Pensam as pessoas que a Flip é uma festa que reúne um bando de malucos do meio literário que vão lá para bater papo e beber cachaça. É isso mesmo. É lindo de ver e, mesmo não tendo tantos motivos assim, basta abrirmos os jornais e as janelas, morre-se de rir com eles, que é, convenhamos, de que o mundo mais precisa. Como sempre, os celulares não funcionaram direito, a internet é precária, e isso é sempre um dos pontos altos da festa, o tempo caiçara. Os encontros marcados com meses de antecedência e que dependem de “te ligo quando chegar em Paraty” simplesmente não acontecem. Em compensação, aqueles que se dão ao acaso, em geral com alguém ajudando alguém a não cair de cara na inclemência das ruas de pedra, já produziram encontros, ensaios, romances e filhotes. Os dias estavam lindos, os cachorros continuaram deitados nos lugares onde passam o ano inteiro, não importando se é a porta de um centro cultural ou de um bar. Ou seja, para você que já escalou uma rua inteira, pedra por pedra, qual o problema de precisar pular cuidadosamente sobre um vira-lata entediado bem na frente do degrau de entrada, caboclo?
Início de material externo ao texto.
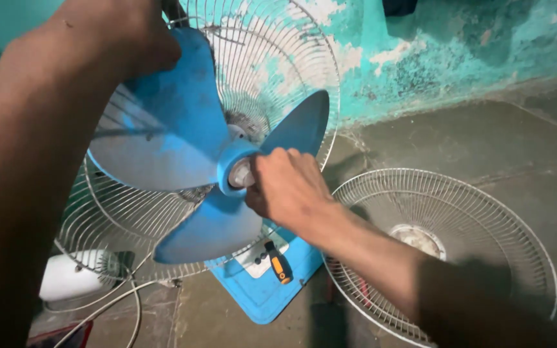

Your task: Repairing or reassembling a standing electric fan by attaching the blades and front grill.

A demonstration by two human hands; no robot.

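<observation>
Fingers of the right hand [286, 187] pinch the pale cap [242, 174] at the hub of the blue fan blade [175, 135], closed tightly around it at the scene's centre. The left hand [130, 35] clasps the upper blade tip at the far left, fingers curled over its edge. Behind the three-winged blade stands the rear wire guard [272, 58], tilted against the peeling turquoise wall [459, 45]. A detached front wire guard [446, 245] lies flat on the concrete floor [485, 142] to the right, under the right forearm. Near the centre, an orange-handled screwdriver [280, 263] rests on the fan's blue base [265, 290].
</observation>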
Na tradicional mesa de encerramento, depois das “leituras de cabeceira” dos autores participantes, o microfone foi entregue ao pajé ianomami Davi Kopenawa, para que falasse livremente, se é que se pode usar “livremente” para a fala de um homem ameaçado de morte. Que diz, microfone na mão, que não quer acabar como seu amigo Chico Mendes. É um pajé ianomami, não é suposto que baixe a guarda e se emocione na frente de brancos. Emociona-se. É um pajé ianomami, não é suposto que tenha um microfone aberto para falar “livremente” ao mundo. Entrega o microfone. Respira, respiramos todos, volta-se para sair. Cruza o olhar com os olhos de piscina sem fundo de Liz Calder. A coragem volta. Paulo Werneck alcança-lhe o microfone, estamos em Paraty, somos nós os forasteiros, o microfone é seu. “Sem o índio o mundo não vai funcionar.” A colunista debulhada em lágrimas. Se foi a Flip das Flips não sabe, não liga para o mundo dos rankings, mas foi a seu ver a Flyp das Flips.
Pela primeira vez sem Ivan Junqueira, sem João Ubaldo, sem Suassuna. Pela primeira vez sem Tintim.
Assim, que no longínquo ano de 2014, no Brasil, em Paraty, nas mesas dos restaurantes à noite, na 12ª Flip, falava-se sobre a guerra. Aqueles eram tempos de guerra.